The summer had its fun times, too. Maurice Edwards and I regularly ventured into Harlem Heights where his girlfriend and future wife, Babette, and her friends lived. Maurice and I also resumed spending most of our weekends hanging out at Riis Beach, flirting with young women and swimming. We watched hard-nosed, pickup basketball games, featuring many of the New York area’s finest collegiate and professional basketball players, such as 7-foot Walter Dukes of Seton Hall University. Skill, not race, mattered in these games.
MOVING ON
Things radically changed – for the better – when I returned to The Mecca in the fall of 1952.
First, I was offered a position as an RA (resident advisor) in the Cook Hall freshman dormitory. The position provided free lodging and a meal discount, significantly reducing the financial burden on Ma. It helped Dad, too, who was sending me some spending money. My financial situation improved even more during the second semester when I was awarded a one-quarter tuition scholarship.
A few residential staff counselors had learned of my inglorious story in the College of Pharmacy, noted my decent grades now, and were impressed by my emerging maturity. They apparently felt that I might be a positive influence upon entering freshmen. The scholarship was a big help financially, but also in terms of my still fragile sense of self. I turned lemons into lemonade.
Second, with my required courses behind me, I was now able to focus on my major, sociology. Black Studies had yet to be developed as an academic discipline, but I was exposed to many legendary Black scholars: John Hope Franklin (history); Rayford Logan and Sterling Brown (English); Alain Locke, America’s first Black Rhodes Scholar (philosophy); and my idol, E. Franklin Frazier (sociology).
As I applied my “rules for academic success,” I made decent grades over the next two years; I made the Dean’s List once. I took extra courses (always balanced with an “easy A” elective) and was elected to the honorary sociology (Pi Gamma Mu) and psychology (Psi Chi) societies. I was also elected to leadership positions on the Men’s Dormitories Council, eventually becoming its president.
- Franklin Frazier became my mentor when he hired me as his research assistant foraforgettable (to me) project in which he was involved. His advanced classes were conducted like seminars, and we learned to value his scholarship and his role model, W. E. B. DuBois. He once exclaimed that the only reason he continued to teach at Howard was in the forlorn hope that, one day, he would find a Black scholar. We didn’t believe him. We knew, despite his gruff exterior, he cared about us.
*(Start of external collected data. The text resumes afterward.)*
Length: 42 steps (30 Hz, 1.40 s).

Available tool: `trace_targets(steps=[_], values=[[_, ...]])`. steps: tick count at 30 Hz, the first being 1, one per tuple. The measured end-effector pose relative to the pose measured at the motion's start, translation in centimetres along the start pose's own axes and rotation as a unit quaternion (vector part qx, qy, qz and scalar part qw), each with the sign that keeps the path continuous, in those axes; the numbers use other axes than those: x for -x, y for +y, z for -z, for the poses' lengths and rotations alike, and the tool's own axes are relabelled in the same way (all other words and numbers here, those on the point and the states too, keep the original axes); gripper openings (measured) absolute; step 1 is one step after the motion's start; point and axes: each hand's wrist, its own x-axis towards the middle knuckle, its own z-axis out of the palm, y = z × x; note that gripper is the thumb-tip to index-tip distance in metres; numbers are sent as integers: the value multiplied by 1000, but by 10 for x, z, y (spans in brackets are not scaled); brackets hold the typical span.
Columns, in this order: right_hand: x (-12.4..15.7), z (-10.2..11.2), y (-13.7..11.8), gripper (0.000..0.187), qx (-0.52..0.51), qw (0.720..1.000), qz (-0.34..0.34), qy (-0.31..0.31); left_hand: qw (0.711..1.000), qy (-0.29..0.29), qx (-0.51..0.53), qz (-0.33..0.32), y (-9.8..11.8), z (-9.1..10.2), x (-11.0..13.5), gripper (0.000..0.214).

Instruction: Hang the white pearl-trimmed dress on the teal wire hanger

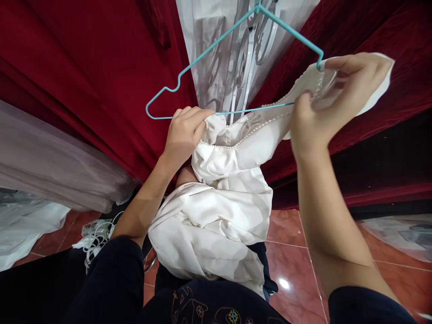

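Note:
A white satin garment (219, 211) with a pearl-beaded neckline hangs down in front of me over my lap. My left hand (185, 131) is closed on the garment's left shoulder edge, just under the bottom wire of a teal wire hanger (175, 85). My right hand (332, 96) is closed on the garment's right shoulder, pinching the fabric around the hanger's right end. The hanger's hook is cut off by the top of the picture.
Dark red velvet drapes (84, 67) fill the background, with a white printed panel (232, 49) between them. A grey-pink tulle fabric (50, 171) and white plastic (23, 225) lie at left. White cords (96, 236) sit on the glossy red tile floor (293, 265).

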Motion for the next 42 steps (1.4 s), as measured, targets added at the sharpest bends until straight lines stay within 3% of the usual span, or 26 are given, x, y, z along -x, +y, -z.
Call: trace_targets(steps=[4, 7, 11, 14, 18, 20, 24, 26, 30, 33, 37, 42], values=[[-30, 9, 25, 8, -86, 993, -85, -19, 1000, -2, -2, -11, -8, -3, -4, 37], [-44, 19, 39, 5, -96, 991, -88, -3, 1000, -15, 7, -21, -10, -6, -5, 39], [-44, 20, 59, 11, -56, 993, -97, 40, 1000, -15, 13, -18, -11, 0, -5, 37], [-37, 19, 67, 20, 11, 988, -148, 44, 1000, -11, 6, -9, -15, 8, -5, 35], [-35, 42, 53, 19, 131, 944, -281, -116, 1000, -12, 3, 5, -20, 14, -4, 35], [-40, 61, 41, 21, 175, 912, -306, -212, 1000, -16, 12, 9, -20, 13, -5, 35], [-46, 91, 16, 33, 162, 853, -249, -430, 999, -11, 30, -3, -16, 2, -7, 36], [-44, 93, 2, 24, 81, 857, -167, -481, 999, -9, 36, -9, -14, -5, -9, 36], [-33, 72, -26, 18, -57, 927, -16, -370, 999, -7, 52, -16, -11, -13, -11, 36], [-19, 45, -35, 16, -84, 941, 39, -327, 998, -13, 64, -12, -11, -14, -11, 35], [5, 18, -30, 15, -103, 935, 16, -339, 997, -3, 75, -21, -16, -12, -5, 35], [21, 9, -27, 17, -103, 950, 0, -294, 983, 93, 82, -138, -19, -4, 24, 28]])
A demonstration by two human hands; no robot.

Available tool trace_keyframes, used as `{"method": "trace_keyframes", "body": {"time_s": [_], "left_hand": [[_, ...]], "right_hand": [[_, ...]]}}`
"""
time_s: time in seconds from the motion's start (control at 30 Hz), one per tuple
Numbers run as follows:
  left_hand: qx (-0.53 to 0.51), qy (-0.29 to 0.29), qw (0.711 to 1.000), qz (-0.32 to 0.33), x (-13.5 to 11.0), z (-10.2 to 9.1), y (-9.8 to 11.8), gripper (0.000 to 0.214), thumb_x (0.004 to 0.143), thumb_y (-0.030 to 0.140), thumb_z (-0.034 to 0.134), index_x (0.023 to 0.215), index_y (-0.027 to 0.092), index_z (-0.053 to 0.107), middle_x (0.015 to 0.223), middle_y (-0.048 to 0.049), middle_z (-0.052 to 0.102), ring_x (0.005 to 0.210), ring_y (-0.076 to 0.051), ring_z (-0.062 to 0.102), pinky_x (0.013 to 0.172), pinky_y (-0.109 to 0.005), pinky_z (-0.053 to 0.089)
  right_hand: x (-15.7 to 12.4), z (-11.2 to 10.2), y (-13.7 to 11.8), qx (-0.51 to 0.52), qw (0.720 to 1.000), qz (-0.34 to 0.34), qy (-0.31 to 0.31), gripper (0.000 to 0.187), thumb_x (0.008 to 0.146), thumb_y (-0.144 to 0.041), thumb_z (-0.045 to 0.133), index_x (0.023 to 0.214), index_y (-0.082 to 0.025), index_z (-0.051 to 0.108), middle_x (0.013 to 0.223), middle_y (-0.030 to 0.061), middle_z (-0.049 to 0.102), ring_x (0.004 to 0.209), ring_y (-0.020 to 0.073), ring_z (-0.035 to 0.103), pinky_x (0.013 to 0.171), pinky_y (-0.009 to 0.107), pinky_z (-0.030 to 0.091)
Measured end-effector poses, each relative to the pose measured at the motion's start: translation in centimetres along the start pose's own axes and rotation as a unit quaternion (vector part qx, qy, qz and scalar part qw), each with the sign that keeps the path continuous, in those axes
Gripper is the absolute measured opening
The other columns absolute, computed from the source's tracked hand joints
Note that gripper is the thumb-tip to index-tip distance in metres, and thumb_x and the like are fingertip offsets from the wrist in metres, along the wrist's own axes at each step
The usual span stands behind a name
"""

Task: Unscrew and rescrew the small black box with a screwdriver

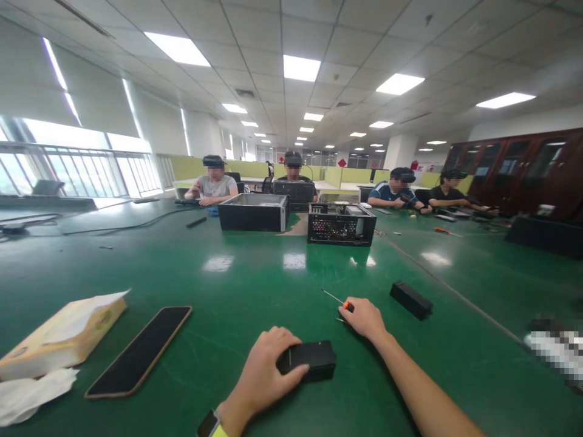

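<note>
My left hand (272, 371) is wrapped around one end of a small black rectangular box (319, 359) on the green table, thumb on the near side and fingers over the far side. A screwdriver (334, 297) with an orange and black handle is in my right hand (364, 317). Its thin metal shaft points away and to the left, low over the tabletop. A small thin metal piece (340, 320) shows beside my right fingers; what it is I cannot make out. To the right of that hand lies a second black box (410, 300) of similar shape.
A phone (141, 353) and a tissue pack (68, 331) lie at left. Two computer cases, one closed-sided (254, 212) and one open-framed (341, 224), stand farther back. Several people sit across the table. Another screwdriver (444, 231) lies at far right. Cables (113, 229) run along the left.
</note>
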State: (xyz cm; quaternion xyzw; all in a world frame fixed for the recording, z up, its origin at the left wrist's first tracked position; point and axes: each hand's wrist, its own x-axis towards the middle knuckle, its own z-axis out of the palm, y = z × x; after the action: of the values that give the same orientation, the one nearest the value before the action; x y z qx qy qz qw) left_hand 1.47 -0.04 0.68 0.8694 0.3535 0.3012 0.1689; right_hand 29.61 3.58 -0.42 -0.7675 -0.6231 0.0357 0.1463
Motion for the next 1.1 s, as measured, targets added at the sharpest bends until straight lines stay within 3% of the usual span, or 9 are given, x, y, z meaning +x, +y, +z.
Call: {"method": "trace_keyframes", "body": {"time_s": [0.73,0.97,1.1], "left_hand": [[-0.074,0.019,0.997,-0.001,0.4,0.3,-0.1,0.02,0.079,0.03,0.075,0.095,0.021,0.068,0.094,-0.0067,0.068,0.089,-0.025,0.062,0.081,-0.037,0.05],[-0.07,0.036,0.997,0.026,0.5,0.3,-0.4,0.026,0.076,0.033,0.077,0.098,0.021,0.068,0.096,-0.0081,0.068,0.09,-0.026,0.062,0.081,-0.037,0.051],[-0.071,0.034,0.997,0.026,0.5,0.3,-0.6,0.026,0.077,0.034,0.078,0.098,0.021,0.069,0.095,-0.0079,0.068,0.089,-0.026,0.062,0.08,-0.036,0.052]], "right_hand": [[0.4,0.6,0.6,0.071,0.997,0.003,0.024,0.02,0.084,-0.039,0.058,0.074,-0.025,0.068,0.077,0.0014,0.072,0.075,0.02,0.065,0.056,0.024,0.032],[0.6,0.7,1.0,0.131,0.99,-0.006,0.054,0.014,0.078,-0.024,0.056,0.082,-0.024,0.069,0.078,-0.0008,0.072,0.074,0.0171,0.065,0.063,0.022,0.039],[0.7,0.9,1.2,0.161,0.985,-0.023,0.057,0.015,0.078,-0.024,0.056,0.082,-0.024,0.07,0.08,0.0005,0.073,0.076,0.0193,0.066,0.067,0.024,0.043]]}}
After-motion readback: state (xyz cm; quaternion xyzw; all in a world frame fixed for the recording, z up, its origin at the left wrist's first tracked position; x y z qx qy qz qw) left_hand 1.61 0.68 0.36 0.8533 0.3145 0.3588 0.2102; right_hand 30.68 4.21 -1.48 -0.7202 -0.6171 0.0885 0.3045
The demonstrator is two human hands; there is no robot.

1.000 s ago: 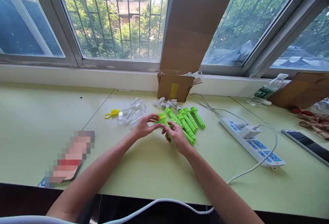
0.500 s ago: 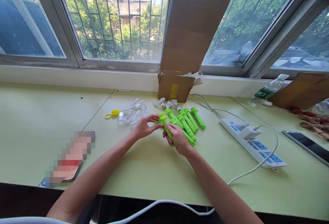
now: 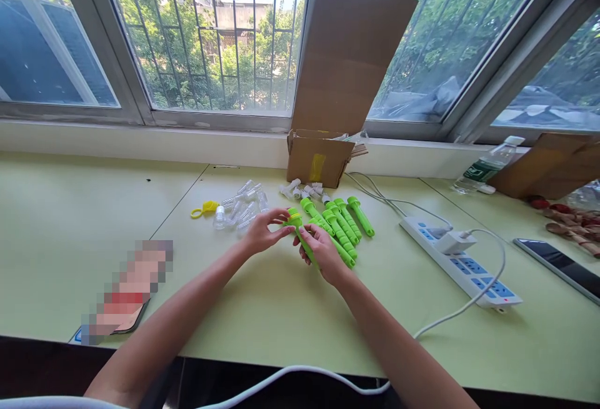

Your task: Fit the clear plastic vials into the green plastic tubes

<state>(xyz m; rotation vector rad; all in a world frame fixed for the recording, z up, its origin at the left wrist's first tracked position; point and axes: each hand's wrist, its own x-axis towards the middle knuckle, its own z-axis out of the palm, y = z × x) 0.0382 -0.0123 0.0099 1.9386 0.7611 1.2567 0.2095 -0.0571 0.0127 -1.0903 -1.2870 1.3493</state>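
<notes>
A bright green plastic tube [image 3: 307,249] with a wide ribbed head and a yellow band lies slanted between my two hands. My right hand [image 3: 324,254] is closed round its narrow body. At the head end, my left hand [image 3: 263,231] pinches the ribbed part between thumb and fingers. Beyond my right hand lie several similar green tubes [image 3: 345,227], pointing various ways. To the left of the held tube is a pile of clear plastic tubes [image 3: 246,209]. Beside that pile rests a yellow cap with a ring [image 3: 204,209].
Small white and clear parts [image 3: 296,189] lie before an open cardboard box [image 3: 319,157]. A white power strip [image 3: 462,262] with cables stands to the right. Farther right are a phone [image 3: 557,265] and a water bottle [image 3: 490,165]. Another phone [image 3: 131,318], partly blurred, lies left.
The held green tube has turned a little about its length, and my right fingers have shifted slightly up it. My left hand stays at its head.
</notes>
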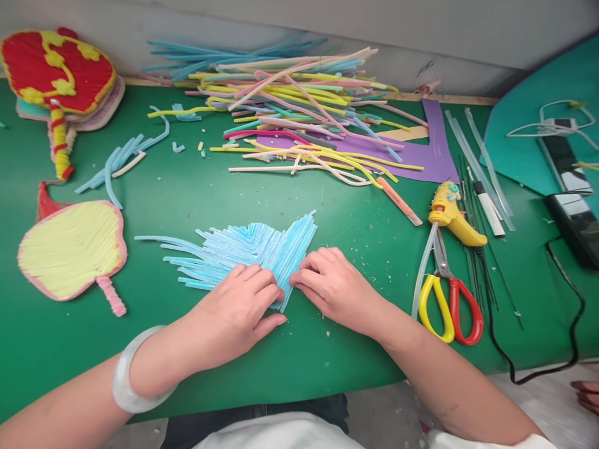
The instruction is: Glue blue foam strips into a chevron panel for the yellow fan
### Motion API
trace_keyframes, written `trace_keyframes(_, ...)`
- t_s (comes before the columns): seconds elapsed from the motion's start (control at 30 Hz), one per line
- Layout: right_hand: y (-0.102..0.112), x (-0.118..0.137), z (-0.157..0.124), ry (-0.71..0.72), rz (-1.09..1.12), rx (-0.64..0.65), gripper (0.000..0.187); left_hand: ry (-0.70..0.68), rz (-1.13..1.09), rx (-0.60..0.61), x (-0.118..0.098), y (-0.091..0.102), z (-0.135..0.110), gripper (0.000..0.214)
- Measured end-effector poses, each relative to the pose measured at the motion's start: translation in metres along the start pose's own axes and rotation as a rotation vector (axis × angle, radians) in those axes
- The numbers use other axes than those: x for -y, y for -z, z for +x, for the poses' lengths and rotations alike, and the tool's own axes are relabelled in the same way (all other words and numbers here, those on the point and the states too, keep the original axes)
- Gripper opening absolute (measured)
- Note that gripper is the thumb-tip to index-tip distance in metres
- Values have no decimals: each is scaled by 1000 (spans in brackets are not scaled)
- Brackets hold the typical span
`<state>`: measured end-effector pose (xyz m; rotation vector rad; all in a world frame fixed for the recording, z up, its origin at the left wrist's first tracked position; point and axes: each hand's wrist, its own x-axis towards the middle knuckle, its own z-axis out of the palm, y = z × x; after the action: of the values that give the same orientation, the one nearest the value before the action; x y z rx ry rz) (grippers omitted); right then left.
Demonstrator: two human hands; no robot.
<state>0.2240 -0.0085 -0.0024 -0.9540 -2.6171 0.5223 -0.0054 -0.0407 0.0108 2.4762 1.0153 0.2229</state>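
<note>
Blue fuzzy strips (255, 240) flat on green table (337, 362), likely light, bendy, easily skewed, best held flat near right edge; left hand (241, 302) on them, fingers together, thumb apart; right hand (336, 285) fingertips bunched at that edge, can't tell if pinching.

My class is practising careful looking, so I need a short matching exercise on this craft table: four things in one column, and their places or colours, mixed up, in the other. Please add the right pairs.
Things
1. Scissors
2. Fan with a pink handle
3. Blue strip piece
4. Bracelet

Places and colours
A. Around the left wrist
B. One red handle loop, one yellow
C. Under the left hand, with the right hand at its right edge
D. Pale yellow with a pink rim

Right pairs: 1-B, 2-D, 3-C, 4-A
</note>
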Motion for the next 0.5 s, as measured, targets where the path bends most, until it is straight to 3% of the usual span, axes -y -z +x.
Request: trace_keyframes(0.5,-1,1,2,1,-19,2,18,79,111,-54,-8,-11,3,10)
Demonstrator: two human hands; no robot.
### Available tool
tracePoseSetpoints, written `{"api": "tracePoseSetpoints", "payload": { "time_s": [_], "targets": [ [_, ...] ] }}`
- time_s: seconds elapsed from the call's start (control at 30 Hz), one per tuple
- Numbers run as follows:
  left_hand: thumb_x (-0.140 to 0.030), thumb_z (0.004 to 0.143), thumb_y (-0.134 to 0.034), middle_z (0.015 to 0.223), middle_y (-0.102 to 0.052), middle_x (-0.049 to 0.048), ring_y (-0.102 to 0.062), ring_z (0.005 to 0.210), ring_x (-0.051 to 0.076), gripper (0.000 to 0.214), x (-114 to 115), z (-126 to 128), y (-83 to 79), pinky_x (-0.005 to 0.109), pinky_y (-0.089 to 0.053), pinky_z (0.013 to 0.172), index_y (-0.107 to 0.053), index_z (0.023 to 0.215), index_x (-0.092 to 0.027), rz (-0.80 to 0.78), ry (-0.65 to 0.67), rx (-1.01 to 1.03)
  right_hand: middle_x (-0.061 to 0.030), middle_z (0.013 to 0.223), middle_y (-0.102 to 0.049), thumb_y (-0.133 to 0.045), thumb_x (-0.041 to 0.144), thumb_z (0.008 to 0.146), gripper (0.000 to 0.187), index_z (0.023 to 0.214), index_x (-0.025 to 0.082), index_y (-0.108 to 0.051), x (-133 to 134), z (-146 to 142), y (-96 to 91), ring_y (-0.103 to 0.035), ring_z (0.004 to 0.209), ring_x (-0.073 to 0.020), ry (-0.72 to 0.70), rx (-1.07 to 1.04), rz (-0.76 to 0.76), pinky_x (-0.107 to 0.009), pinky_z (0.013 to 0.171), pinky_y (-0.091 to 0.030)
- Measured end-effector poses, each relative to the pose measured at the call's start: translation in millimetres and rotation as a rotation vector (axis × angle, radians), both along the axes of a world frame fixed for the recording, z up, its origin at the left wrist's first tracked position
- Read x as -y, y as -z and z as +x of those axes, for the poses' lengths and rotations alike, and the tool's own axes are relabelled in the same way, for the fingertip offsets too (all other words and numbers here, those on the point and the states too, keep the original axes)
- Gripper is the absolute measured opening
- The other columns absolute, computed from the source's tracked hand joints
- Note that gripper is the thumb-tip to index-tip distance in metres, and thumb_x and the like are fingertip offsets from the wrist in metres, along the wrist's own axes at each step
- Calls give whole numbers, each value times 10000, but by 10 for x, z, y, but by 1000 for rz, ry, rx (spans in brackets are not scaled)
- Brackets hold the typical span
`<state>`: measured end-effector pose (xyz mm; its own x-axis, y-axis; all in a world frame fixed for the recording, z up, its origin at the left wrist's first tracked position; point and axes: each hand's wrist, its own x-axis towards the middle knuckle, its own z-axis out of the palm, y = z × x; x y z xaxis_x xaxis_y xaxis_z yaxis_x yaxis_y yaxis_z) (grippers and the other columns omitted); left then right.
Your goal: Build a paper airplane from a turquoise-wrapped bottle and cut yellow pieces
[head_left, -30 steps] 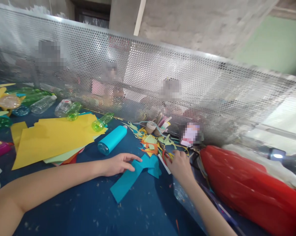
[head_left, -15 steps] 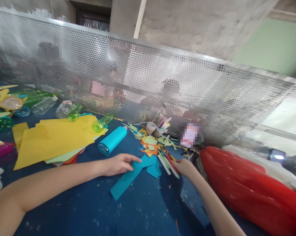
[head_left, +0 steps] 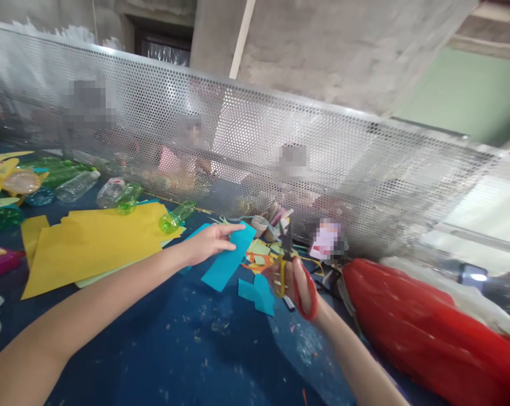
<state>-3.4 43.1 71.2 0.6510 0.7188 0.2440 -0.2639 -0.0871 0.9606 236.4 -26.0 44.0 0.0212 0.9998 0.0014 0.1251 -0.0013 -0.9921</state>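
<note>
My left hand [head_left: 206, 242] is closed on a strip of teal paper [head_left: 229, 260] and holds it up off the blue table [head_left: 162, 349]. My right hand [head_left: 295, 282] grips a pair of scissors [head_left: 289, 270] with one yellow and one red handle, blades pointing up, just right of the strip. More teal paper scraps [head_left: 257, 293] lie on the table below both hands. A heap of coloured paper offcuts [head_left: 261, 251] sits behind the scissors.
Yellow paper sheets [head_left: 89, 242] lie at the left, with plastic bottles [head_left: 75, 183] behind them. A red plastic bag [head_left: 424, 327] bulges at the right. A perforated metal screen [head_left: 255, 141] runs along the table's far edge, with people behind it.
My left hand has lifted the teal strip off the table. My right hand has picked the scissors out of the clutter and raised them beside the strip.
</note>
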Motion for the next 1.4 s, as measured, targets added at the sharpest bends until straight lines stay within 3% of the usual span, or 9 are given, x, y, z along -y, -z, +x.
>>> {"api": "tracePoseSetpoints", "payload": {
  "time_s": [0.07, 0.17, 0.37, 0.6, 0.73, 1.2, 1.4],
  "targets": [
    [-96, 707, -620, 1306, -508, 51, -514, 1093, 207, 566, -46, -23, -24, 345, -392, 913, -526, 1243, -252, 66, -34, -5, 7, 595, -532, -359, 786, 698, 588, 673, 215, -497, 99, -91, -38, -549, 527, -150, -115, 30, -25, -296, 545, -484],
    [-100, 717, -627, 1391, -420, 39, -423, 1215, 223, 586, -112, -110, -57, 375, -320, 1004, -498, 1268, -253, 198, -94, -78, 57, 509, -419, -318, 739, 765, 559, 647, 212, -463, 208, -149, -88, -414, 396, -96, -208, 161, -41, -239, 422, -402],
    [-98, 726, -620, 1417, -382, 42, -404, 1232, 226, 624, -160, -257, -133, 391, -320, 1008, -450, 1305, -258, 265, -47, -206, 37, 466, -474, -276, 673, 829, 554, 589, 213, -470, 356, -222, -251, -466, 402, -115, -325, 415, -38, -248, 446, -405],
    [-94, 733, -617, 1360, -453, 33, -550, 1040, 191, 652, -97, -243, -125, 352, -431, 878, -424, 1317, -311, 311, 157, -334, 23, 439, -494, -374, 636, 822, 495, 556, 239, -507, 425, -273, -220, -480, 399, -133, -350, 467, -19, -275, 471, -425],
    [-99, 740, -615, 1346, -469, 34, -546, 1052, 194, 639, -70, -239, -129, 350, -433, 879, -427, 1317, -300, 294, 242, -324, 18, 480, -509, -352, 630, 833, 487, 596, 236, -512, 435, -271, -199, -485, 413, -136, -368, 487, -29, -274, 468, -416],
    [-119, 725, -639, 1172, -593, 33, -581, 884, 153, 647, -58, -237, -112, 311, -442, 795, -435, 1315, -288, 234, 288, -345, 17, 525, -523, -406, 610, 822, 444, 637, 227, -533, 455, -300, -182, -508, 427, -132, -332, 460, -39, -257, 421, -421],
    [-110, 730, -632, 1248, -546, 22, -561, 986, 168, 640, -79, -234, -87, 315, -431, 841, -438, 1310, -301, 215, 316, -327, 17, 491, -511, -373, 665, 799, 499, 600, 228, -510, 476, -365, -247, -500, 399, -133, -296, 492, -44, -262, 410, -401]
  ]
}}
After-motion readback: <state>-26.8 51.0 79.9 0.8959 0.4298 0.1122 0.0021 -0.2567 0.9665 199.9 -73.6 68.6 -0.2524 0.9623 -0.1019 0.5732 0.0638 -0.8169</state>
Tragedy struck in 1952, when my fellow Spartan, Frazier Taylor, who played football for Howard’s arch-rival Lincoln University was killed by a drunk driver. Frazier, was irrepressible, loud, and fun-loving. He was returning to Lincoln in a private car, after his team defeated Howard in the traditional Thanksgiving Day football game. Frazier was the first Spartan to lose his life. We were all devastated.
LEADERSHIP
I didn’t join any social fraternity while I was at Howard, despite a few overtures to do so. Some of my decision was based on money, but my most compelling reason was the brutal nature of hazing by the fraternities. It often bordered on sadism, and I saw more than a few pledges suffer broken bones and serious sprains. A wall of silence prevailed. The hazing was an open-secret and tolerated by the universities – at Howard and elsewhere. Fortunately, the worse aspects of hazing are slowly becoming a relic of the past.
I did join a leadership development service fraternity, Alpha Phi Omega, and had my first experience working with Black kids as an after–school tutor at nearby Benjamin Banneker Junior High School. We’d visit the school once weekly after school and help kids complete their homework assignments. These kids were really struggling and it felt good to say to a child, “There. All finished!”
I served in several campus leadership positions, such as the Greek Council and several campus-wide student body committees, got to know many other students, and was well-liked. I dated a few young women, but never anything serious.
During my senior year, I represented our student body at a few out-of-town collegiate conferences, including one at the General Assembly of the United Nations in New York City. I was thrilled to sit in a delegate’s seat and, with a mere twist of a dial, listen over headphones to English simultaneously translated into multiple languages.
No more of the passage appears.